B. The ownership of each Mortgage Loan and the related Mortgage Note,
the Mortgage and the contents of the related Mortgage File shall be, upon
satisfaction of subsection 5(a) hereof, vested in the Purchaser and the
ownership of all records and documents with respect to such Mortgage Loan
prepared by or which come into the possession of the Seller shall immediately
vest in the Purchaser and shall be retained and maintained by the Seller at
the will and for the benefit of the Purchaser in a custodial capacity only.

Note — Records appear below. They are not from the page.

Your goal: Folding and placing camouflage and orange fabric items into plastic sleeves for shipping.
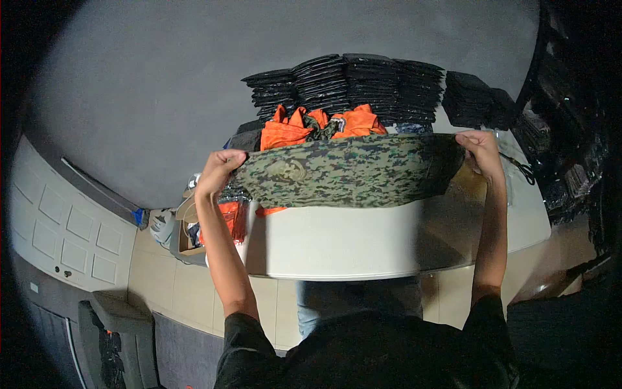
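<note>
A green camouflage fabric piece with a pale emblem near its left side is stretched horizontally above the white table. My left hand is closed on its upper left corner, thumb on top. My right hand pinches the upper right corner. Behind the fabric lies a heap of orange clothing mixed with camouflage cloth. Some orange items in clear packaging lie at the table's left, partly hidden by my left arm.
Tall stacks of black plastic packages line the back, with more at the right. A cardboard box sits at the left end of the table, a cord at the right. A dark grey chair stands lower left.
</note>
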A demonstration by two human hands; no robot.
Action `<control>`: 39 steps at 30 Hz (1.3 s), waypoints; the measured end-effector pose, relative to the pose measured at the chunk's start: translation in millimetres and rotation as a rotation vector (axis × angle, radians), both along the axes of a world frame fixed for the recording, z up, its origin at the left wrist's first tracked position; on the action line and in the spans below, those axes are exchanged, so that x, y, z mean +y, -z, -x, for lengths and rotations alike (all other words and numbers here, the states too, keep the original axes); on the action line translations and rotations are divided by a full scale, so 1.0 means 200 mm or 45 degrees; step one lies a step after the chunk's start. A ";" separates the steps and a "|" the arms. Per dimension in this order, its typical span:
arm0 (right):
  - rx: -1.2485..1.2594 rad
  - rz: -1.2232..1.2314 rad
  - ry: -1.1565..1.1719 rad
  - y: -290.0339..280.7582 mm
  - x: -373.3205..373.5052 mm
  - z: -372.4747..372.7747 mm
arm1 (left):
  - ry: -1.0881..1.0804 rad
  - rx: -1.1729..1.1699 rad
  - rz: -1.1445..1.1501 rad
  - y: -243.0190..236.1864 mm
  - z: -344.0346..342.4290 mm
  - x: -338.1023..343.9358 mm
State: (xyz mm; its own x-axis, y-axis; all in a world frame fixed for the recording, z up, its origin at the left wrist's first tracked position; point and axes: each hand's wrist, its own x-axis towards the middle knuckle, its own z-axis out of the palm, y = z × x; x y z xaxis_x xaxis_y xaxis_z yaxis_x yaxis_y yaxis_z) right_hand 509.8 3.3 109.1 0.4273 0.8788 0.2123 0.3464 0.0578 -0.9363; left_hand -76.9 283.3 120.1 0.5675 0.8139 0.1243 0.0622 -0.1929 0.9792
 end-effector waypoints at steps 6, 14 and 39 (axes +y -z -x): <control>-0.050 -0.084 0.113 -0.08 0.10 -0.05 | -0.087 -0.042 -0.074 -0.19 -0.11 -0.06; -0.376 -0.281 -0.014 0.06 -0.15 -0.02 | -0.304 0.418 -0.649 -0.05 0.04 -0.39; -0.633 0.432 -0.593 0.26 -0.82 0.44 | -0.010 0.777 -1.064 0.41 0.18 -1.13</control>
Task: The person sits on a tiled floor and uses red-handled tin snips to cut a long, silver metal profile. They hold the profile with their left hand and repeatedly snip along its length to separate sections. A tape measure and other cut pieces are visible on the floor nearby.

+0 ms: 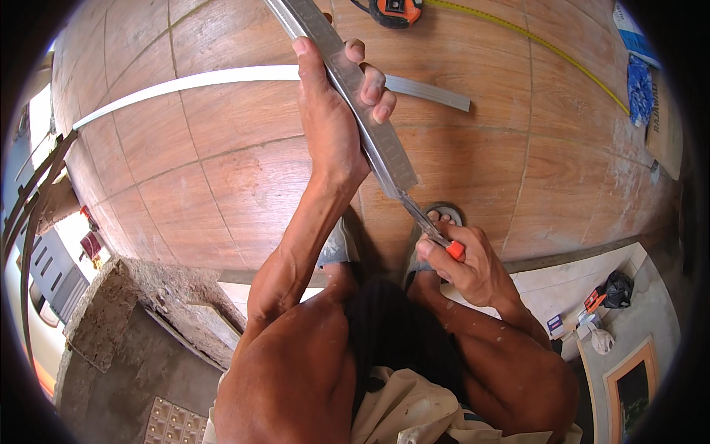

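Brown wood-look tiles cover the floor under the person, with pale grout lines bending toward the rim of the view. The left hand is closed around a long grey metal strip: its thumb lies along one side and its fingers curl over the other edge, holding the strip slanted from the top of the picture down toward the person. The right hand is clenched around snips with an orange handle, the fingers wrapped tight; the blades meet the lower end of the strip. Just beyond this hand a foot in a sandal rests on the tiles.

Behind the left hand a second strip, white for most of its length and grey at its right end, lies flat across the floor. At the top edge sits an orange and black tape measure, its yellow tape drawn out to the right. Near the tape's far end, at the right rim, lie a blue bag and a flat brown cardboard package with dark print. Lower right, on a lower level past the tile edge, are a black bag, a small orange box and a small dark blue and white box. A rough concrete ledge shows at lower left
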Demonstrator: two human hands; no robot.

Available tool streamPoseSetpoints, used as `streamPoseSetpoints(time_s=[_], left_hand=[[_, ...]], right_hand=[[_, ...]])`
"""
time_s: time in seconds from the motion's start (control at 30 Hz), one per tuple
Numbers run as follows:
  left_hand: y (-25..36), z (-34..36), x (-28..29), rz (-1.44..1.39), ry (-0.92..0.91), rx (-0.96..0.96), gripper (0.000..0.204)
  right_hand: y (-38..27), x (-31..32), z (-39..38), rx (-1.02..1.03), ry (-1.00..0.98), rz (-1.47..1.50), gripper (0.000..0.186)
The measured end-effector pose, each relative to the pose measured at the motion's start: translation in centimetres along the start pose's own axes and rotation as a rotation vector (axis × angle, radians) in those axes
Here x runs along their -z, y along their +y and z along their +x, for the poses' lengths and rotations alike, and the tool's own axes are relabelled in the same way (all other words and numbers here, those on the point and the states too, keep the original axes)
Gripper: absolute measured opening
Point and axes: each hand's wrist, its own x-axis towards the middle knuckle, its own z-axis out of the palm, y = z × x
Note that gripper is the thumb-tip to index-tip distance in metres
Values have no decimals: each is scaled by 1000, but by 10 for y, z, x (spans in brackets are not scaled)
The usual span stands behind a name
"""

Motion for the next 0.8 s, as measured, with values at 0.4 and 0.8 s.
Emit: streamPoseSetpoints(time_s=[0.4,0.8], left_hand=[[1,-5,-9,22,12,2,64],[1,-6,-11,47,7,-4,63]], right_hand=[[12,0,-3,53,35,-61,35],[9,0,-3,61,79,-65,41]])
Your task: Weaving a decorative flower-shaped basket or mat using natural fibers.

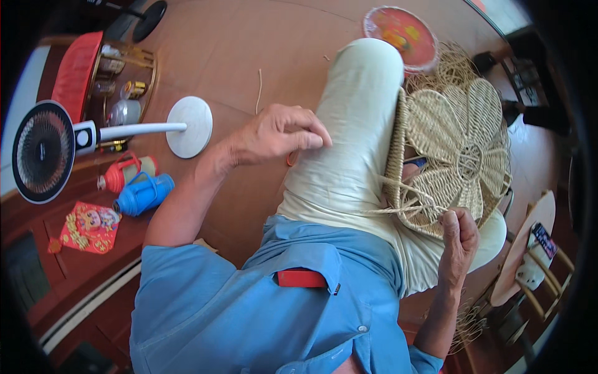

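A straw-coloured woven piece point(430, 124) with big petal shapes around a knotted centre and a thick braided rim rests on my right thigh. Loose ends of twisted cord point(408, 202) come off its near edge. At that near edge my right hand point(460, 240) is closed, thumb against forefinger, on a cord end. My left hand point(283, 131) is in the air beside my left knee, away from the weaving. Its thumb and forefinger meet in a pinch, and whatever may be between them is too small to see.
A red round tray point(402, 38) and a heap of loose cord point(451, 67) lie beyond my knees. To the left are a white-based fan point(190, 126), a red thermos point(118, 174) and a blue thermos point(144, 194). A round stool point(523, 255) bearing a phone stands at right.
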Demonstrator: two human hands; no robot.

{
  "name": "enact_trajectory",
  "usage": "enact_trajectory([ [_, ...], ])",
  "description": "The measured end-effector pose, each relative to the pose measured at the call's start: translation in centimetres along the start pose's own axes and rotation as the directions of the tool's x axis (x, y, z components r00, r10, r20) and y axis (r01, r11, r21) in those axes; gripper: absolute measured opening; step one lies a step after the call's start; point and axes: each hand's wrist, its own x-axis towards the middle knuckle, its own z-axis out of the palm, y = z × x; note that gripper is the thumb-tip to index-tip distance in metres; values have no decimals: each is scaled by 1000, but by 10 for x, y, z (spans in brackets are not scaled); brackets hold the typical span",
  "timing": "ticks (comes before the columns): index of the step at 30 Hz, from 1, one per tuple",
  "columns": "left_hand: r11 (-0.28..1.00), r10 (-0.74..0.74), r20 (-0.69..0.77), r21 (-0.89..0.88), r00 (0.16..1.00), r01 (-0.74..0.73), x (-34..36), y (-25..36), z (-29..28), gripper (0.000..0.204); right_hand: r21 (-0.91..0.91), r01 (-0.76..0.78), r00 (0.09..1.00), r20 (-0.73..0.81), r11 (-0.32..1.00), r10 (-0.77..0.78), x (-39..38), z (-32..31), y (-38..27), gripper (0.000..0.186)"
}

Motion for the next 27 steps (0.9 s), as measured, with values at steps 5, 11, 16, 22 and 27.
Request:
enact_trajectory([
  [5,928,-262,-481,-363,836,82,-12,-134,-28,19,-69,27,999,-26,997,-29,13,12,-20,25],
  [11,732,-677,-555,-440,483,520,-23,-354,28,11,2,-32,995,-93,999,32,30,18,-38,20],
  [16,792,-315,-680,196,662,578,-12,-418,139,25,-11,-44,985,-168,999,41,39,14,-45,19],
  [22,632,-570,-620,87,538,770,40,-404,170,45,9,-6,979,-205,1000,8,48,20,-59,23],
  [27,541,-634,-609,93,477,836,49,-442,177,48,41,22,966,-258,999,-10,55,26,-70,23],
])
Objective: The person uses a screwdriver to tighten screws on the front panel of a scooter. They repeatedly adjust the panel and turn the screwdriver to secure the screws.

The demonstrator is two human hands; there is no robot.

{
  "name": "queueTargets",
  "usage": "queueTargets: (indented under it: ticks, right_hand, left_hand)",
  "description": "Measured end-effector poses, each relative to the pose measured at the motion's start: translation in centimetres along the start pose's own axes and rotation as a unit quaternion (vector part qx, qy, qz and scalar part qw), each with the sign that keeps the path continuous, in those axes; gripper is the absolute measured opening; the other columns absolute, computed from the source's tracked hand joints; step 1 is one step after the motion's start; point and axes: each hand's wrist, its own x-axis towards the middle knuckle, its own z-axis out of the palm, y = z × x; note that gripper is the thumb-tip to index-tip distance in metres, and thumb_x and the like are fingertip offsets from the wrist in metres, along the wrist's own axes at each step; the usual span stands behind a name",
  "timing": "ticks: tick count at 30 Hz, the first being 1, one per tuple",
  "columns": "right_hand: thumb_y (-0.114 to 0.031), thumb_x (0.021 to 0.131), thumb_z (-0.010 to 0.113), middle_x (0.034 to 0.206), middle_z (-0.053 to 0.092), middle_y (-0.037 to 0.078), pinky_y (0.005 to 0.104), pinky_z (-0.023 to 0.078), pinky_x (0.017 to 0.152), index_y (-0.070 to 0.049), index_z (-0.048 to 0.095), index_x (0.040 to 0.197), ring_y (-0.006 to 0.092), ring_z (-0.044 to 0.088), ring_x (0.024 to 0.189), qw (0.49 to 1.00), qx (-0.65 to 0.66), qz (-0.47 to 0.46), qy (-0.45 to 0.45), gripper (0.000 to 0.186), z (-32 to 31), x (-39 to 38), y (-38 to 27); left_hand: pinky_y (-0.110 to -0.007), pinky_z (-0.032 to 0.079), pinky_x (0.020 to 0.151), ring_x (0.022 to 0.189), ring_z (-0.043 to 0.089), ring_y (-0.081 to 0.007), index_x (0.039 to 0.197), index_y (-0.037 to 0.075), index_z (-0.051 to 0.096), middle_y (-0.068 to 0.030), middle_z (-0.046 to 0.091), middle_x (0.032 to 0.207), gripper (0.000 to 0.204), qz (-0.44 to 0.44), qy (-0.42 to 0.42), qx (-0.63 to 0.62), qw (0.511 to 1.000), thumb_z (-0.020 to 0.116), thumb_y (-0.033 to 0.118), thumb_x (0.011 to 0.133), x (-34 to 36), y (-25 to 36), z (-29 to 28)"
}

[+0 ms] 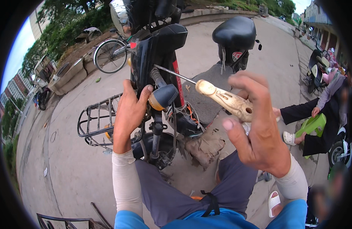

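Note:
In front of me stands a black electric scooter whose front panel (pixel 143 61) faces left. My left hand (pixel 128 112) grips the panel's lower edge, its thumb beside a black and orange turn signal (pixel 163 97); the other fingers are partly hidden. A screwdriver (pixel 223 100) with a carved, cream-coloured handle reaches from my right hand (pixel 261 126) to the panel. Its metal shaft slants up and left, and the tip is hidden at the panel. Around the handle's butt my right fingers curl loosely, with thumb and forefinger spread off it and slightly blurred.
Loose wires (pixel 187 114) hang by the footboard (pixel 210 86), behind which rises a black seat (pixel 235 32). A metal basket (pixel 96 122) juts out at left. At right another person holds something bright green (pixel 313 124), near parked scooters. A bicycle (pixel 111 56) stands at the back left.

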Motion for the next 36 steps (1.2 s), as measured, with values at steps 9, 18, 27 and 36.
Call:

The Seller shall deliver to the Purchaser or its agent in accordance with the
instructions set forth in Exhibit A, simultaneously with the execution and
delivery of this Agreement or prior to the Closing Date, all of the documents
pertaining to each Mortgage Loan.
C. The transfer of the Mortgage Loans as described herein shall be
absolute and is intended by the parties to be a sale. In the event that a
court deems the conveyance set forth herein not to constitute a sale, the
Seller shall have granted to the Purchaser and the Trustee (as defined in the
Pooling and Servicing Agreement, dated as of February 1, 2002 (the "Pooling
and Servicing Agreement"), among the Purchaser, as depositor, ABN AMRO
Mortgage Group, Inc., as servicer, and JPMorgan Chase Bank, as trustee) a
first priority security interest in the Mortgage Loans and in the proceeds
thereof of any kind or nature whatsoever, and in the proceeds of any related
insurance policies, subject to the satisfaction or waiver of the conditions
set forth in Section 11 hereof, and shall take, or shall cause to have been
taken, all steps necessary prior to the Closing Date to perfect such security
interest in the Purchaser.
6. Books and Records.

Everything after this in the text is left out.